See T103811: Public API endpoints for new services for the proposed API endpoints. The workflow would be the following:

  1. The client issues a request to https://{domain}/api/rest_v1/data/citation/{format}/{query}
  2. RESTBase checks whether the result is available in storage using (language,format,query) as the look-up key; if found, return the stored response
  3. Issue a request to Citoid
  4. Store the response using (language,format,query)as the key
  5. Return the response

Action Items

  • Set up the public endpoints in RESTBase
  • Hook-up the necessary back-end modules in RESTBase
  • Move to using the public endpoint in the Citoid extension (Deployed by Jan 20).
  • Update documentation

See also

Event Timeline

mobrovac raised the priority of this task from to High.
mobrovac updated the task description. (Show Details)

Store the response using (language,format,query) as the key

Would it make sense to share citations globally whenever the content does not vary by Accept-Language? Are sites that vary on Accept-Language reliably setting a Content-Language header in the response?

If we had a way to reliably figure out if a site is not localized (likely the vast majority of sites, especially those that don't redirect), then we could use the global result from storage without repeating requests for each language.

Would it make sense to share citations globally whenever the content does not vary by Accept-Language?

Yes, definitely. Regardless of the domain the request came from, Citoid's result will depend on the Accept-Language header.

It's the reason for the second action item. Originally I thought POST storage logic would suffice, but global citation-sharing slightly complicates things.

Are sites that vary on Accept-Language reliably setting a Content-Language header in the response?

That's a good question. I'd tend to say yes for the most part, but @Mvolz would probably have more info on that.

If we had a way to reliably figure out if a site is not localized (likely the majority of sites),

That's the core problem - how to quickly identify citation duplicates.

then we could use the global result from storage without repeating requests for each language.

Yup, that would be the end goal, as that would greatly increase the chance of storage hits.

Store the response using (language,format,query) as the key

Would it make sense to share citations globally whenever the content does not vary by Accept-Language? Are sites that vary on Accept-Language reliably setting a Content-Language header in the response?

We don't store content-language at all, and also I think because response headers tend to be fairly unpredictable, relying on it would be a bad idea - but since we know the requested language, that's good enough- we just don't currently have a way of knowing whether if the response varies by it or not. So each language wiki will have its own set of pages.

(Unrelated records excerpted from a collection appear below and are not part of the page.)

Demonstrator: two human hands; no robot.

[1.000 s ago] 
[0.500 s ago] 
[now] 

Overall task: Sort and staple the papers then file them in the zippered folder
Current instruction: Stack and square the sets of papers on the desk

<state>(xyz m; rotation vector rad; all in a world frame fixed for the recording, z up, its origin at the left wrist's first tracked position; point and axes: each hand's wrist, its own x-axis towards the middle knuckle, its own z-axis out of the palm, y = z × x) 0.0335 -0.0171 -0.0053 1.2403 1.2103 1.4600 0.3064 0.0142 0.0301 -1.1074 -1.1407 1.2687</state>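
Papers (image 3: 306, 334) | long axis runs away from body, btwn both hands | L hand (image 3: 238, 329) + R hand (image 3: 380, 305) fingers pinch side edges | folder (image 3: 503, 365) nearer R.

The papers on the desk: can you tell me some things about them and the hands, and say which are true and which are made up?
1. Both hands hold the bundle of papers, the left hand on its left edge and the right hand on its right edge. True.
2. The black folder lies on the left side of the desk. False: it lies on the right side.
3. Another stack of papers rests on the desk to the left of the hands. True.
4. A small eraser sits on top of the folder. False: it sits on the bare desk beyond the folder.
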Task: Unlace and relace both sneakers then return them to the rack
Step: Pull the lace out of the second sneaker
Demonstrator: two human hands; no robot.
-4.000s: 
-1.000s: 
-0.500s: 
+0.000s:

I'm more interested in other kinds of de-duplication here rather than language though; the requested resource might have many things pointing to it, pmid, pmcid, doi, urls that differ by parameter i.e. google urls often actually have a user string in them- I don't know enough about restbase to determine if any of this kind of deduplication is possible with it though. (Or if it's possible to index by parameters not in the initial search params.)

So each language wiki will have its own set of pages.

If we store this per project, then that's a lot less cache hits. Do you think it would be safe to share responses if all of this is true?

  • the request was not redirected
  • no Content-Language header was set
  • no Vary: Accept-Language header is set in the response
  • the response is cacheable (no no-cache or private in Cache-control, to a first approximation)

If we store this per project, then that's a lot less cache hits. Do you think it would be safe to share responses if all of this is true?

  • the request was not redirected

I'd say we can de-duplicate based on the final URL. Requests without redirects are a rare minority; most of them cause a sea of redirects.

  • no Content-Language header was set
  • no Vary: Accept-Language header is set in the response

These are problematic since they may or may not be present in the response regardless of whether the language can actually be changed.

  • the response is cacheable (no no-cache or private in Cache-control, to a first approximation)

This is true for most resources, AFAIK.

I'm more interested in other kinds of de-duplication here rather than language though; the requested resource might have many things pointing to it, pmid, pmcid, doi, urls that differ by parameter

Most definitely, but as you explain, this is not trivial at all, so I'm thinking we should leave it for a second iteration.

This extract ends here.